TASK TO CARRY OUT ->
Below are the entries; give again exactly the lines from the one mentioning "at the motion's" through the one mentioning "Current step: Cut", inclusive.

(Collected data)
------------------------------------------------------------
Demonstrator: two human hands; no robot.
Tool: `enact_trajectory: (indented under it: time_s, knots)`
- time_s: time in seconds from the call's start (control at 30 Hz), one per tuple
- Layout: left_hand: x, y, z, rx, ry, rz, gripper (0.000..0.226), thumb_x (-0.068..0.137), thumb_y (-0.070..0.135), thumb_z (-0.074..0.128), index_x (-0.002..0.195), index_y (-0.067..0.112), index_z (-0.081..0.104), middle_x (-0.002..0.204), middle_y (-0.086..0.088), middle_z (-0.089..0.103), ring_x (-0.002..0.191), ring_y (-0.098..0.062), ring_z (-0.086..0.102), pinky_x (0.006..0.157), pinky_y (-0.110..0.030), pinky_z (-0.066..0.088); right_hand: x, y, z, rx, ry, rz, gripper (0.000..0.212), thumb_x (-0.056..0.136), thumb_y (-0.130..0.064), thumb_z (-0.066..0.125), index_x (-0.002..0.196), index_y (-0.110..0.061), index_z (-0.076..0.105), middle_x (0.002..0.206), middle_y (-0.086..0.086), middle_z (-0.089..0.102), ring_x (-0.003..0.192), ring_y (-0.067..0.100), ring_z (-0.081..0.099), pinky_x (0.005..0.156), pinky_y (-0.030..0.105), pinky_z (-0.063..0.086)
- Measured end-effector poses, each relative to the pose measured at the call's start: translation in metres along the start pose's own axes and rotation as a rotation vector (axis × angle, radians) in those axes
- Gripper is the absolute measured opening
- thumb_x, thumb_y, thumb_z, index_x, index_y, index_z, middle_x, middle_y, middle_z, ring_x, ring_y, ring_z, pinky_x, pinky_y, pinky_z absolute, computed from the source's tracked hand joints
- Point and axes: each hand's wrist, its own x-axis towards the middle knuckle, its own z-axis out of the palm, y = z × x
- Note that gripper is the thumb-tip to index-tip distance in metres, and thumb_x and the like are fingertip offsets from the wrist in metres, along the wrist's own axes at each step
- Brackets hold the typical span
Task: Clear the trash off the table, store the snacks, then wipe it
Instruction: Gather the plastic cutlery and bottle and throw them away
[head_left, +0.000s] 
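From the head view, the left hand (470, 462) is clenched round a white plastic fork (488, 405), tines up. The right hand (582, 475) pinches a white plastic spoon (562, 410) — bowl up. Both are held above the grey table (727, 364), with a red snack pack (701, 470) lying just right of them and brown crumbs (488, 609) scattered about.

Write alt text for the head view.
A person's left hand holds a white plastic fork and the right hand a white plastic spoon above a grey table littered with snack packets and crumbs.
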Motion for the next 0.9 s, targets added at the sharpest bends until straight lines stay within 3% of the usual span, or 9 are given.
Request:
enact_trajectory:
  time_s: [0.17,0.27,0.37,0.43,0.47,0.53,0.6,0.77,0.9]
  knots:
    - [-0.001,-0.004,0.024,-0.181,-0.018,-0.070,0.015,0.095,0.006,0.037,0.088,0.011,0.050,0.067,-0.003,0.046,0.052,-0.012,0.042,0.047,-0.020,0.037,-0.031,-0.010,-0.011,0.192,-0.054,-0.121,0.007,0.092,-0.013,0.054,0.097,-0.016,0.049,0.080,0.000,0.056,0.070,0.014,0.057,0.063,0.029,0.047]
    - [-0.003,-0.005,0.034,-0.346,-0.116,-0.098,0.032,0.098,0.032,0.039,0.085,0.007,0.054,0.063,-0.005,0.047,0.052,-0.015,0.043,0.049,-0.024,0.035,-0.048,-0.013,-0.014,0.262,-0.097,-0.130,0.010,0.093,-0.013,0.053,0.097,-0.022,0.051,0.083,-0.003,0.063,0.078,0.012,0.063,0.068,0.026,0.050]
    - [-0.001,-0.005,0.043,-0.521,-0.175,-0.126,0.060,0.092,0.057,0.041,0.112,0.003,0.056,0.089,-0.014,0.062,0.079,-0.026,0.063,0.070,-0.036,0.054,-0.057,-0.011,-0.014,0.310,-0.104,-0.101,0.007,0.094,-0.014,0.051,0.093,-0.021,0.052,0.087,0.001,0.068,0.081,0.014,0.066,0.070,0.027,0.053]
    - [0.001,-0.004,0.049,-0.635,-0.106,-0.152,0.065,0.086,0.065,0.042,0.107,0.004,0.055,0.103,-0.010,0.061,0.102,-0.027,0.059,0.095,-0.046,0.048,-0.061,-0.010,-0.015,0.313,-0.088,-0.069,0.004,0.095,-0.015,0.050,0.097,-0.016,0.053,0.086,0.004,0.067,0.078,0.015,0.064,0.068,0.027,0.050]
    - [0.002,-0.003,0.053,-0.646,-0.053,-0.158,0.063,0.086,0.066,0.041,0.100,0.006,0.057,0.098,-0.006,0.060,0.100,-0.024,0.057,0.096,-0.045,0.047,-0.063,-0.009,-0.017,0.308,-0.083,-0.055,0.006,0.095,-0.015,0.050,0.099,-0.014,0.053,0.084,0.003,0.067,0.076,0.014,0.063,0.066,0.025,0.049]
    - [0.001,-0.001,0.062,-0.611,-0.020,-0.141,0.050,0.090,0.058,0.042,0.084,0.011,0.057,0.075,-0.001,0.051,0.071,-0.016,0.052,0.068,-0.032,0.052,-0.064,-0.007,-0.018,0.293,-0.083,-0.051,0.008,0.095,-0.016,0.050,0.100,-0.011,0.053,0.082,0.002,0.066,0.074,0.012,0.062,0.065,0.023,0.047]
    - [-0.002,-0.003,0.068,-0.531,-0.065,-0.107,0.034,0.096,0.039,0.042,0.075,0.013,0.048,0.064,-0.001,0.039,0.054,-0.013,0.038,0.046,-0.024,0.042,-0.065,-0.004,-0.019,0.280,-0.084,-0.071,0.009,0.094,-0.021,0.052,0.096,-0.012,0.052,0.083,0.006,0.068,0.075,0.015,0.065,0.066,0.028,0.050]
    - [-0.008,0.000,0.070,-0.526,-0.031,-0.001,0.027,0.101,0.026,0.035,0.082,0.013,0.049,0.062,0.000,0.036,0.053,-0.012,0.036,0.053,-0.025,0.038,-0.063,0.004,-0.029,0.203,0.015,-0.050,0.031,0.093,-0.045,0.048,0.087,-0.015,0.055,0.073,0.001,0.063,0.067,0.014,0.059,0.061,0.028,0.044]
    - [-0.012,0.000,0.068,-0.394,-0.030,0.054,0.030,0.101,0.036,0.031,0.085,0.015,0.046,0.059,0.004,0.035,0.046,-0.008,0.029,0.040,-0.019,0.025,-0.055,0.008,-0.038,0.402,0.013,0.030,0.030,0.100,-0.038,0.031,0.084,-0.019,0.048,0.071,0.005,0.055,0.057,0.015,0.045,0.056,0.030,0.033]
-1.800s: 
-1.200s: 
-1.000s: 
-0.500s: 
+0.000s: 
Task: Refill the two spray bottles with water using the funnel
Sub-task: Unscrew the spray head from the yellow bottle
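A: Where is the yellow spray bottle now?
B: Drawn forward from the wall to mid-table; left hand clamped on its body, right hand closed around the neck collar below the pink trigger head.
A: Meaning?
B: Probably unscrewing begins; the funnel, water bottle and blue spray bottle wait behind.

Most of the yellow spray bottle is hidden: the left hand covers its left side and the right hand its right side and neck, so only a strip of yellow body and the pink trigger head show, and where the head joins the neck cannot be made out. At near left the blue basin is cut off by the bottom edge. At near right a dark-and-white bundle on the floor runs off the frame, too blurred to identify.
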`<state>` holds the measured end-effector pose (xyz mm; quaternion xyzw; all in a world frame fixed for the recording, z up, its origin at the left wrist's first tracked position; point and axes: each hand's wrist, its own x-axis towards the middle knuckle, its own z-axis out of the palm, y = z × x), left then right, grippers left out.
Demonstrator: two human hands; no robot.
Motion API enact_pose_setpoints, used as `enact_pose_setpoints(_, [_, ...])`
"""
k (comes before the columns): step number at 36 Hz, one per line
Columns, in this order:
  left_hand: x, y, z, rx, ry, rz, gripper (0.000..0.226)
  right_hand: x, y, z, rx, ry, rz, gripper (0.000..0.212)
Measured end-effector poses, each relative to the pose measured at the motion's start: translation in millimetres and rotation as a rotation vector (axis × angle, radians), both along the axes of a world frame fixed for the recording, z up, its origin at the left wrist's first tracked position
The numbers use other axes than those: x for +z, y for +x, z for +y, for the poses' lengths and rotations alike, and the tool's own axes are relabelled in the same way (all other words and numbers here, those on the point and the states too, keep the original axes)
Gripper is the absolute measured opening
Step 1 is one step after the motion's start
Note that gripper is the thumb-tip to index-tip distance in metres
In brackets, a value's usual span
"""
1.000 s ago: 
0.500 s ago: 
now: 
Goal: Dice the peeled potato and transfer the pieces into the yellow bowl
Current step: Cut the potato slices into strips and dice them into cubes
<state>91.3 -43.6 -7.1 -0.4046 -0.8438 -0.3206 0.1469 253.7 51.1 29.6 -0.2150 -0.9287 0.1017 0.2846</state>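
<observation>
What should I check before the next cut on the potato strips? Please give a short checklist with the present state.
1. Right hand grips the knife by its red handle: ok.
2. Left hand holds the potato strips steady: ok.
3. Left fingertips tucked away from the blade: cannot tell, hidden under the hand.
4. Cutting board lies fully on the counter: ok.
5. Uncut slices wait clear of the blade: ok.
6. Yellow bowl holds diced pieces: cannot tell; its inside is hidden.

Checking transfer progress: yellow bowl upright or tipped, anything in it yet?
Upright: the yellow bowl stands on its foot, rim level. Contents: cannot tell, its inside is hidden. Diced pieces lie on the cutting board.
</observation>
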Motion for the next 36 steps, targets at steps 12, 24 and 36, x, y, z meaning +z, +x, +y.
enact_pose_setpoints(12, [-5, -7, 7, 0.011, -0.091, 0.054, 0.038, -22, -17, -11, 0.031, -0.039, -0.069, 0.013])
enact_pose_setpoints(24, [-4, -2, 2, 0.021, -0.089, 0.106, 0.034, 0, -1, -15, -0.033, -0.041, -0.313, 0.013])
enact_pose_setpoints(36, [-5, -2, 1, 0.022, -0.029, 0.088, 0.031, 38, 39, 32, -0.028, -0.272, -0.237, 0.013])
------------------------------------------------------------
EXERCISE OUTPUT ->
Measured end-effector poses, each relative to the pose measured at the motion's start: translation in millimetres and rotation as a rotation vector (axis × angle, radians), both along the axes of a world frame fixed for the recording, z up, its origin at the left wrist's first tracked position
The numbers use other axes than those: x for +z, y for +x, z for +y, for the poses' lengths and rotations alike, and the tool's own axes are relabelled in the same way (all other words and numbers here, those on the point and the states too, keep the original axes)
Gripper is the absolute measured opening
Step 1 is one step after the motion's start
Note that gripper is the thumb-tip to index-tip distance in metres
In brackets, a value's usual span
"""
1.000 s ago: 
0.500 s ago: 
now: 
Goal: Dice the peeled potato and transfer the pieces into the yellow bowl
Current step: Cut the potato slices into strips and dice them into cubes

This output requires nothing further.